M. Krakowiak: „Chcę utrzymać Odrę w lidze, a potem bronić w Widzewie”
29 stycznia 2014, 12:24 | Autor: RyanW Widzewie Maciej Krakowiak miał zdobywać nowe doświadczenia, podnosić umiejętności i z utalentowanego bramkarza stać się klubowym numerem jeden zastępując między słupkami Macieja Mielcarza. Popularny „Krakus” nie może jednak wygrać rywalizacji. Jesień, za wyjątkiem 5 meczów, przesiedział na ławie, a wiosnę spędzi już gdzie indziej. Do końca sezonu wypożyczono go do II-ligowej Odry Opole.
– Masz dopiero 21 lat, a właśnie przeniosłeś się już do dziewiątego klubu w karierze. Skąd ten rozrzut po kraju?
– Generalnie bierze się to z chęci regularnego grania, stąd ta ciągła zmiana barw. W kilku klubach udawało mi się wygrać rywalizację, natomiast w kilku innych nie. Mam nadzieję, że Odra, to dobry wybór.
– Opole było jedyną opcją, czy były też inne propozycje?
– Było jeszcze kilka ofert, ale Odra była najbardziej konkretna i najmocniej zdecydowana na moje przyjście do zespołu.
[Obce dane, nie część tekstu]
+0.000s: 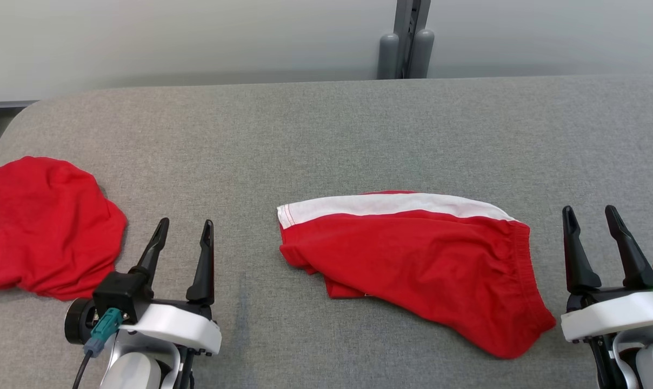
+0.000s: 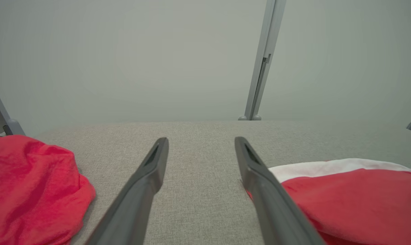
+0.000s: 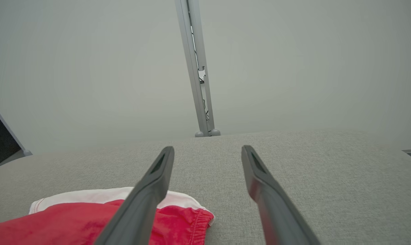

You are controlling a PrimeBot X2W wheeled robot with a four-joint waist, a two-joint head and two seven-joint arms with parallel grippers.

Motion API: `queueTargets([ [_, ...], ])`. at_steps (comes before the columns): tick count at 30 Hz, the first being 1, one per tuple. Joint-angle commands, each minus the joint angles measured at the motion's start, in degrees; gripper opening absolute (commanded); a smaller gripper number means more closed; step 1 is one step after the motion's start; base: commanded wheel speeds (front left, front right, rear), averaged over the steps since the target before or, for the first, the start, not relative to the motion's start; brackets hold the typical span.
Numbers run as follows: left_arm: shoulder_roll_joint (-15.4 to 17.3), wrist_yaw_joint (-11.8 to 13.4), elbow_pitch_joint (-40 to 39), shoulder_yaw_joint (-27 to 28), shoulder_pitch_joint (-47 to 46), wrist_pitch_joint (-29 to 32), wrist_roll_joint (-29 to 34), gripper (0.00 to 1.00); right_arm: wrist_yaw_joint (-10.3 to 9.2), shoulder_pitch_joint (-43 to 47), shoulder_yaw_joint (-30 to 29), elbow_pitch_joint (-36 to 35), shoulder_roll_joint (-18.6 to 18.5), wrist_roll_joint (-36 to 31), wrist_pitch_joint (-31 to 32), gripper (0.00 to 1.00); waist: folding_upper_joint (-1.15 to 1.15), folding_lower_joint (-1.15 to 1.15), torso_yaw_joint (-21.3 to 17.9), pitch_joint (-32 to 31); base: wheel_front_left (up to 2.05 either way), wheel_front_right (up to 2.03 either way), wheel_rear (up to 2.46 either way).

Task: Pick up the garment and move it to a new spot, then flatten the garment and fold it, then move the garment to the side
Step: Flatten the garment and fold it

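**On the grey fabric table (image 1: 359, 124): red shorts (image 1: 413, 265) look folded, sideways move up next**

Across that big table we've got the red shorts lying flat a bit right of centre. The white side stripe (image 1: 391, 204) runs along the far edge, with the elastic waistband (image 1: 521, 254) at the right end and the leg hems at the left. Layers peek out along the near edge, so we reckon they're doubled over, one leg on the other. Our read is that flattening and folding are about done. That makes the step in hand the last one, shifting the garment to the side.

Way over at the table's left edge sits another red garment (image 1: 40, 227), crumpled and well apart from the shorts. We're guessing that's the side pile.

Our left gripper (image 1: 186, 221) sits near the front edge between the two red pieces, fingers spread, nothing in them. The right gripper (image 1: 589, 209) is just beside the waistband end, fingers also spread and empty. It isn't touching cloth as far as we can tell.

The next move, as we see it, is to pinch both layers together at each end so the fold doesn't fall open. Then lift low and carry it across without dragging.

Writing-wise, nothing is readable. The teal plug (image 1: 102, 327) on the left wrist has no markings we can make out. A tiny pale speck (image 1: 366, 295) at the shorts' near hem might be a tag, but it's too small to tell.
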Motion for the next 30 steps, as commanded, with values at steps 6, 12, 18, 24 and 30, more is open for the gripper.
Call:
queueTargets([
  [6, 0.57, 0.65, -1.49, -0.44, 0.99, 0.94, -0.14, 1.0, 0.01, 1.67, -1.37, -2.24, 0.8, -1.05, 1.55, 1.0, 0.0, 0.0, 0.19, -0.23, 0.0, 0.0, 0.0],
  [12, 0.56, 0.5, -2.31, -1.17, 0.01, 1.52, -0.15, 1.0, 0.01, 1.77, -2.04, -3.51, 1.27, -1.31, 2.29, 1.0, 0.0, 0.0, 0.53, 0.2, 0.0, 0.0, 0.0],
  [18, -0.3, -1.21, -1.71, -3.41, -6.21, 4.07, -0.28, 1.0, 0.01, 0.45, -2.42, -4.7, 1.1, -1.27, 2.73, 1.0, 0.0, 0.0, 0.68, 2.43, 0.0, 0.0, 0.0],
  [24, -1.56, -4.03, 4.83, -6.65, -15.41, 12.28, -1.58, 1.0, 0.01, -1.5, -1.33, -5.01, 1.12, -1.27, 3.05, 1.0, 0.0, 0.0, -0.7, 5.64, 0.0, 0.0, 0.0],
  [30, -2.62, -6.04, 15.8, -8.0, -21.76, 19.72, -4.69, 1.0, 0.01, -3.79, 0.79, -3.56, 0.79, -0.56, 2.19, 1.0, 0.0, 0.0, -2.65, 8.16, 0.0, 0.0, 0.0],
])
– Kiedy zapadła decyzja, że rundę wiosenną spędzisz nie w Łodzi, a na wypożyczeniu?
– Wydaje mi się, że jakoś na początku tego roku.
– Obecność w Odrze odbierasz jako zesłanie, czy szansę na regularną grę?
– Odbieram ją zdecydowanie jako szansę na grę ,zdobywanie cennego doświadczenia, które jest mi niezbędne.
– Ale wiążesz jakąś przyszłość z klubem, czy to tylko epizod i po zakończeniu wypożyczenia wracasz do Łodzi?
– Moim celem jest jak najszybszy powrót na boiska ekstraklasy . Mam nadzieję, że już w czerwcu będę mógł cieszyć się z tego, że Widzew utrzymał się w ekstraklasie, a ja będę mógł wrócić i walczyć o miano bramkarza numer jeden w Łodzi.
– Twoimi rywalami w drużynie będą dwaj inni, młodzi bramkarze. Trener Nemec widzi Cię między słupkami, czy czeka Cię walka o to bycie numerem jeden?
– Wiadomo, że nikt nikomu za darmo nic nie da. Start mam dobry, bo przychodzę z drużyny grającej w ekstraklasie, natomiast teraz sparingami i pracą na treningach muszę udowodnić, że stać mnie na to, by grać na wysokim poziomie i pokazać trenerom, że decyzja o ściągnięciu mnie do Odry była słuszna.
– Jesienią zaliczyłeś tylko 5 meczów w Widzewie, mimo że Twój konkurent, Maciek Mielcarz, nie był w najwyższej formie. Dlaczego?
– Ciężko mi odpowiedzieć na to pytanie. Myślę, że na ten temat więcej do powiedzenia mieliby trenerzy.
– Z klubu płynęły głosy, że Krakowiak jest słabszy niż Mielcarz bez formy. Zgodzisz się z taką opinią?
– Odpowiedź na to pytanie wolę pozostawić dla siebie…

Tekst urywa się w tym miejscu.